_RAW DATA_.

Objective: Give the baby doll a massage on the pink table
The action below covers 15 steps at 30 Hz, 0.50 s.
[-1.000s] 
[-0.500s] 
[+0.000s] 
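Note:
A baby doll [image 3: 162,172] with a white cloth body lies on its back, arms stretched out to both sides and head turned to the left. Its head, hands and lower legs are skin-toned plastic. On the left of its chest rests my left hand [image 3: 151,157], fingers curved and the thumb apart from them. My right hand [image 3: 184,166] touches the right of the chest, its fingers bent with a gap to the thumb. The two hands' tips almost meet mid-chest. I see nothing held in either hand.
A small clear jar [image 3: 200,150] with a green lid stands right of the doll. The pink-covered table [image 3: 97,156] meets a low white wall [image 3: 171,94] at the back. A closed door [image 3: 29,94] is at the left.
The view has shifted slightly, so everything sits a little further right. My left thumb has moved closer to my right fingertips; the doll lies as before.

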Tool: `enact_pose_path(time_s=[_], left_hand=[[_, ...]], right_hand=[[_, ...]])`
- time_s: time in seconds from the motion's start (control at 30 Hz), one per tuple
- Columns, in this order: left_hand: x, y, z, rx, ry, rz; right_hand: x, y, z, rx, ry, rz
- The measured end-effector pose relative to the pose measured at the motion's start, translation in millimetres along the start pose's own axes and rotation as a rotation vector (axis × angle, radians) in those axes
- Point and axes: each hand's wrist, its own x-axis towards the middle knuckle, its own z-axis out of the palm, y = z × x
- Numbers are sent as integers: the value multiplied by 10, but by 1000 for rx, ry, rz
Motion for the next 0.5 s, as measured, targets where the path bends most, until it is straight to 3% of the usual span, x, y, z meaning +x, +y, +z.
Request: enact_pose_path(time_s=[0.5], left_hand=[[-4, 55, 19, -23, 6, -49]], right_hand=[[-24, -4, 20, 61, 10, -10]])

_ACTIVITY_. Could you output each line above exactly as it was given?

_WRITTEN RESPONSE_.
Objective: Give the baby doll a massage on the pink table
The action below covers 15 steps at 30 Hz, 0.50 s.
[-1.000s] 
[-0.500s] 
[+0.000s] 
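Note:
A baby doll [image 3: 162,172] with a white cloth body lies on its back, arms stretched out to both sides and head turned to the left. Its head, hands and lower legs are skin-toned plastic. On the left of its chest rests my left hand [image 3: 151,157], fingers curved and the thumb apart from them. My right hand [image 3: 184,166] touches the right of the chest, its fingers bent with a gap to the thumb. The two hands' tips almost meet mid-chest. I see nothing held in either hand.
A small clear jar [image 3: 200,150] with a green lid stands right of the doll. The pink-covered table [image 3: 97,156] meets a low white wall [image 3: 171,94] at the back. A closed door [image 3: 29,94] is at the left.
The view has shifted slightly, so everything sits a little further right. My left thumb has moved closer to my right fingertips; the doll lies as before.
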
Tool: `enact_pose_path(time_s=[_], left_hand=[[_, ...]], right_hand=[[_, ...]])`
- time_s: time in seconds from the motion's start (control at 30 Hz), one per tuple
- Columns, in this order: left_hand: x, y, z, rx, ry, rz; right_hand: x, y, z, rx, ry, rz
- The measured end-effector pose relative to the pose measured at the motion's start, translation in millimetres along the start pose's own axes and rotation as a rotation vector (axis × angle, radians) in those axes
- Point and axes: each hand's wrist, its own x-axis towards the middle knuckle, its own z-axis out of the palm, y = z × x
- Numbers are sent as integers: the value multiplied by 10, but by 1000 for rx, ry, rz
Motion for the next 0.5 s, as measured, targets where the path bends most, until it is straight to 3% of the usual span, x, y, z meaning +x, +y, +z.
Request: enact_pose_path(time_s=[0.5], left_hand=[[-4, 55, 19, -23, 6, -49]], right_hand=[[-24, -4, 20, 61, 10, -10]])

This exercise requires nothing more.